In September 2008, the U.S. Fish and Wildlife Service proposed to more than triple the habitat of the California red-legged frog. The 2008 decision ignored that which was reached under MacDonald, due to "the involvement of Department of Interior personnel which may have inappropriately influenced the extent and locations of critical habitat". According to the LA Times, "The agency revisited the original habitat designation, citing scientific miscalculations and political manipulation by a former Interior Department official, Julie MacDonald."

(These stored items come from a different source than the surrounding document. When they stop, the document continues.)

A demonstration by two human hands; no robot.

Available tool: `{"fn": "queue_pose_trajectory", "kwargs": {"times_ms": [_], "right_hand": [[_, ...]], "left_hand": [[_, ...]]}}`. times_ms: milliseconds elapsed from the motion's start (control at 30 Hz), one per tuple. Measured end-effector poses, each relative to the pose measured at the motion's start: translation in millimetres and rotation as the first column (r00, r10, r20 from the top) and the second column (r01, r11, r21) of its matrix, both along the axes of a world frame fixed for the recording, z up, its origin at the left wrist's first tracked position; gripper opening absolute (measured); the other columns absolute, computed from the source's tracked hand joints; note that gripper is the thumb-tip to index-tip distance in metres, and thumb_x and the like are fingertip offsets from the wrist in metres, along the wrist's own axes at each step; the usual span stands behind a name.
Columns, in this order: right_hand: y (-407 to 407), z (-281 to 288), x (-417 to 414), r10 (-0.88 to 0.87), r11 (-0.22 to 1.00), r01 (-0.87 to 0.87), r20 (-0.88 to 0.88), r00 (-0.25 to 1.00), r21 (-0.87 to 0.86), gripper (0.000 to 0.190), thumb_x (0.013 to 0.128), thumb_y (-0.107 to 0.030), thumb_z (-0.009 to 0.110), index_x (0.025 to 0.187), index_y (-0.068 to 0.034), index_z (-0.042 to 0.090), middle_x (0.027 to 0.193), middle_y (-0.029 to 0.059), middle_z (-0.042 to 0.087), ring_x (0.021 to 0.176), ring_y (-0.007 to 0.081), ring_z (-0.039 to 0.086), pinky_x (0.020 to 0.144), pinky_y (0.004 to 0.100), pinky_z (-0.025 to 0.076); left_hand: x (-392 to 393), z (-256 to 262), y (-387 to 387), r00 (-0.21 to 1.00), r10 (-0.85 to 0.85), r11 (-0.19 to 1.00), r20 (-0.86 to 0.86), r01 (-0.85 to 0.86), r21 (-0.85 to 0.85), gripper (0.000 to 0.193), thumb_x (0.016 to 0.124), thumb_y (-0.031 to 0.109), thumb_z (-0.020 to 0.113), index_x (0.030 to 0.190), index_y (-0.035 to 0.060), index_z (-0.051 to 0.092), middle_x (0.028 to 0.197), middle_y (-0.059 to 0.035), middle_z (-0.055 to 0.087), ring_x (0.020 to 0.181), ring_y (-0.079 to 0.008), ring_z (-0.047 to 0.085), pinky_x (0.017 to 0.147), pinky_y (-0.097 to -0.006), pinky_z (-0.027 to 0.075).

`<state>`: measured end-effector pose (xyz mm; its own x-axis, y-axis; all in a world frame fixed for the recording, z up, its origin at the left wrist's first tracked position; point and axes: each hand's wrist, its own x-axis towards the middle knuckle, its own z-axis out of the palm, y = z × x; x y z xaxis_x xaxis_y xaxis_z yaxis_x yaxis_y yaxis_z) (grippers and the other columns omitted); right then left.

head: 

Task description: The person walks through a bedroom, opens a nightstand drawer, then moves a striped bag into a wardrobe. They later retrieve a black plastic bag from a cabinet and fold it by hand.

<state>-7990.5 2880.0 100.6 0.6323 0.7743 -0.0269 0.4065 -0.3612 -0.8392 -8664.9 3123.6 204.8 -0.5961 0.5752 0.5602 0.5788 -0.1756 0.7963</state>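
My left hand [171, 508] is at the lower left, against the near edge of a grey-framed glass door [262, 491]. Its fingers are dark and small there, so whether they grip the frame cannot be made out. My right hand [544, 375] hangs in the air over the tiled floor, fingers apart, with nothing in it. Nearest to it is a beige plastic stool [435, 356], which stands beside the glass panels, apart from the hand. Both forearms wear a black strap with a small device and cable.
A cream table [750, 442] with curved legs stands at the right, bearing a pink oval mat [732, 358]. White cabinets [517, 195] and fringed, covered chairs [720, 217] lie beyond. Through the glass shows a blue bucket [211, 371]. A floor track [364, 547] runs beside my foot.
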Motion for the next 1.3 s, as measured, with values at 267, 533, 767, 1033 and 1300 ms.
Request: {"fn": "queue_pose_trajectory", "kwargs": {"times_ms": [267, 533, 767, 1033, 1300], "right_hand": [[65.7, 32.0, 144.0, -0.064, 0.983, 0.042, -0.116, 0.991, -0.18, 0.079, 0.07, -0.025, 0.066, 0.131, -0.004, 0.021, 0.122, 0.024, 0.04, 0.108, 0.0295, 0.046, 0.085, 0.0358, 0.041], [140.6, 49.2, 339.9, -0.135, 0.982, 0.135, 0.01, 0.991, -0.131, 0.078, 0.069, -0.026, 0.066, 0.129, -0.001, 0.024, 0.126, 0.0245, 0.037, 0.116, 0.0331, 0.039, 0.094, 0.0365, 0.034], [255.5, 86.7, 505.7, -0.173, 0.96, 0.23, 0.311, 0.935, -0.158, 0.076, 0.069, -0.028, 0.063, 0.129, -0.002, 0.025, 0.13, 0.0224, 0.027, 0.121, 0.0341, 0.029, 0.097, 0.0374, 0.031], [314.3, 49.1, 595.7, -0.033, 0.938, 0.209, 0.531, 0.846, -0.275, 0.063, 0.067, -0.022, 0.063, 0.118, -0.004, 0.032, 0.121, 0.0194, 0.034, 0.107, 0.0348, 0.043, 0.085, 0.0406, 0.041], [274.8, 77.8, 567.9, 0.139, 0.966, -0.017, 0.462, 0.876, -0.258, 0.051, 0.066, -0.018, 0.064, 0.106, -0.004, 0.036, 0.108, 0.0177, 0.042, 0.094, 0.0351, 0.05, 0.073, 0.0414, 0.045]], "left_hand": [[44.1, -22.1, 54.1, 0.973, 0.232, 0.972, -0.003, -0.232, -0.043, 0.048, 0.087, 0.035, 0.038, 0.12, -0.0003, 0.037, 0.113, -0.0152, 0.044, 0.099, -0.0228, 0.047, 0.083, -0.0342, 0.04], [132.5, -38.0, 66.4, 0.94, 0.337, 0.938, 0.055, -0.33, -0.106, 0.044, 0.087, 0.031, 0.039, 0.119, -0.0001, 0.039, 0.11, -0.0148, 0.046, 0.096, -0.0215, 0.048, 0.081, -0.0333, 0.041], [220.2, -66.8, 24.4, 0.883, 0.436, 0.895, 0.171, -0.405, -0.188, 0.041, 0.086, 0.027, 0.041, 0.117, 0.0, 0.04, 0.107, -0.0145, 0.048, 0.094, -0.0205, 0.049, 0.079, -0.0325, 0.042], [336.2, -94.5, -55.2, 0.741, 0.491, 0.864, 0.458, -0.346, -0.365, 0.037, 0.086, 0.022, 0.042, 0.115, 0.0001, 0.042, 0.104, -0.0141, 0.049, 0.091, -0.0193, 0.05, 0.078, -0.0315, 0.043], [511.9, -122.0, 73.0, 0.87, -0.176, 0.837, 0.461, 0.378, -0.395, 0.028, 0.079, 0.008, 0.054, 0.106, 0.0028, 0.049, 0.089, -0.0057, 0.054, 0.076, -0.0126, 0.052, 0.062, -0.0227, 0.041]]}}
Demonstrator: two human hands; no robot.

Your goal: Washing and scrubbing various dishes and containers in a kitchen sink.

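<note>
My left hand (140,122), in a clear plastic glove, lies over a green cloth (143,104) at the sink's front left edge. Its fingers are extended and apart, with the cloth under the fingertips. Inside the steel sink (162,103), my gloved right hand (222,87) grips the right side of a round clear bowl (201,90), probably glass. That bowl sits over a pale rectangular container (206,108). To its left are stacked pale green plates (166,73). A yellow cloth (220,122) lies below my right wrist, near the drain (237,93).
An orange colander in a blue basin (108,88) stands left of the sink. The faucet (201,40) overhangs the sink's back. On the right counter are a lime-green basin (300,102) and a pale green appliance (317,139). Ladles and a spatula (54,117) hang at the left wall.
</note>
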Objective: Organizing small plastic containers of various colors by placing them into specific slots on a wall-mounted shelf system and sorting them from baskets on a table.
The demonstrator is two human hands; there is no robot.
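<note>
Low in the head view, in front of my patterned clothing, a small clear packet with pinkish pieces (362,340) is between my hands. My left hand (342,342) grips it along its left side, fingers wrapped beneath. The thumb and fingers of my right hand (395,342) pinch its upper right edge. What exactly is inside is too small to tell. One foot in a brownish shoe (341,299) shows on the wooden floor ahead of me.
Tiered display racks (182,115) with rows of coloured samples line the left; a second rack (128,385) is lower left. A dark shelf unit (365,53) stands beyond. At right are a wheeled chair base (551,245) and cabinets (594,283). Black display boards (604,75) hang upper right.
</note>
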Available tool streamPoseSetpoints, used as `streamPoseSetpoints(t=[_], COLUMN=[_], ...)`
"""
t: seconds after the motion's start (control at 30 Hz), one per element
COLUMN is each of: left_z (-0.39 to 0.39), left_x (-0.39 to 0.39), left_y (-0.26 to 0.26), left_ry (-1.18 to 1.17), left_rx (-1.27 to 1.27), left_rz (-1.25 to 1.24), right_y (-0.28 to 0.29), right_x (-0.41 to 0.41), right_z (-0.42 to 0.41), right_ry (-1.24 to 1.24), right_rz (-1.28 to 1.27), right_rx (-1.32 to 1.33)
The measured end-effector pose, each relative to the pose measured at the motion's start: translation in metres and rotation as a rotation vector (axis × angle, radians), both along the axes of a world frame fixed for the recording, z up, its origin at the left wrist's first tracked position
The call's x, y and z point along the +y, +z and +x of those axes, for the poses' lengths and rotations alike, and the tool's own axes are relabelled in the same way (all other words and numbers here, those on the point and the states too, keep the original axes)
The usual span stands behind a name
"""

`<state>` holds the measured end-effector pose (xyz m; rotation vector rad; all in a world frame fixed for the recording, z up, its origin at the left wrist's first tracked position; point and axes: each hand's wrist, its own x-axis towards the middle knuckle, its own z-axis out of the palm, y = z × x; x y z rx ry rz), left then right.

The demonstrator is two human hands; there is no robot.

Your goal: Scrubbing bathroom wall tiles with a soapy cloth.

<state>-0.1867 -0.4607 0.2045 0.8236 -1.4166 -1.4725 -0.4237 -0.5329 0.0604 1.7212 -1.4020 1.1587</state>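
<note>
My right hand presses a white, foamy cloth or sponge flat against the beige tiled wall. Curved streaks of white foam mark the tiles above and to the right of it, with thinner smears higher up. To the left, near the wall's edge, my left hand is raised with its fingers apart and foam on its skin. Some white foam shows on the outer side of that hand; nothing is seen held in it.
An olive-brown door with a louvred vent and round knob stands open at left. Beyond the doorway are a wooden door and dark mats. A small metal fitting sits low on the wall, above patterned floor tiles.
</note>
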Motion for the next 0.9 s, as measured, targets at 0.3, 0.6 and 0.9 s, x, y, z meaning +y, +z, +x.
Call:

A December 2008 report by Inspector General Devaney found that MacDonald had interfered with 13 of the 20 endangered species rulings that were reevaluated. In a letter to U.S. Senator Ron Wyden, chairman of the Senate Subcommittee on Public Lands and Forests, Devaney said, "MacDonald injected herself personally and profoundly in a number of ESA decisions. We determined that MacDonald's management style was abrupt and abrasive, if not abusive, and that her conduct demoralized and frustrated her staff as well as her subordinate managers." Wyden, who commissioned the report, said "This report makes it crystal clear how one person’s contempt for the public trust can infect an entire agency...[MacDonald caused] significant harm to the integrity of the Endangered Species Act (ESA) and...untold waste of hundreds of thousands of taxpayers' dollars."

== Post-government positions ==
Between 2009 and 2013, MacDonald spent at least $530,000 as a lobbyist on endangered-species issues, and was co-author of a commentary on the Endangered Species Act in the December 27, 2013 edition of the Wall Street Journal.